* _Exercise instructions_:
Return each line of the records below that contains the word "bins".

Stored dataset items
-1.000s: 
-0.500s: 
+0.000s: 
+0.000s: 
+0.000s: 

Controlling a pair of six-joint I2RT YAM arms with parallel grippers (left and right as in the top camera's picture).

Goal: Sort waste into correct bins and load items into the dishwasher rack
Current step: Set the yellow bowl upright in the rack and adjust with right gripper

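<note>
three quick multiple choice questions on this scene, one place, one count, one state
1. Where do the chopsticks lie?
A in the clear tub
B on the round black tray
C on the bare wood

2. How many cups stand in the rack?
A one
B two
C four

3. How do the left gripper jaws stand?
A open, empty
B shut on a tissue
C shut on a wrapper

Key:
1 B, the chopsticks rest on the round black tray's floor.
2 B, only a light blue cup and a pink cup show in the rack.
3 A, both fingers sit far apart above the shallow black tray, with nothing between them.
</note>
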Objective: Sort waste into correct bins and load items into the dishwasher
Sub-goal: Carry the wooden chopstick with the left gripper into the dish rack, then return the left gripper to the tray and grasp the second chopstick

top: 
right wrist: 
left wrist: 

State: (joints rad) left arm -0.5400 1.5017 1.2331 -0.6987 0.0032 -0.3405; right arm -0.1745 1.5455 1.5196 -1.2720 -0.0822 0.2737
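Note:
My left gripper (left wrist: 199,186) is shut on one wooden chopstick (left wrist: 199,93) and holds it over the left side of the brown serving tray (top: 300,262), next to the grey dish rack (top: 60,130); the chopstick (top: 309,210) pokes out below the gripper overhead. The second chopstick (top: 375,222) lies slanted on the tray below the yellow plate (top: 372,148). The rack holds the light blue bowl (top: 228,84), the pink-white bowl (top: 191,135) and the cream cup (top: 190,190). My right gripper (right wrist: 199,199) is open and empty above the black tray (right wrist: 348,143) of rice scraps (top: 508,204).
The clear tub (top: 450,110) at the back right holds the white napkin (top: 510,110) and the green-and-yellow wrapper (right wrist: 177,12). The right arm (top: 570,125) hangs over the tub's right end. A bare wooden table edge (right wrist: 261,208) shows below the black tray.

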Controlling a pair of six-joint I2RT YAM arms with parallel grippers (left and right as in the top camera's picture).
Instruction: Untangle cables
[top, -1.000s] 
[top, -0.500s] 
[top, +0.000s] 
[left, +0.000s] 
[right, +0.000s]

* _Expected answer_:
Goal: Sort waste into correct bins and load items into the dishwasher rack
Objective: Sort waste into correct bins and load items into the dishwasher

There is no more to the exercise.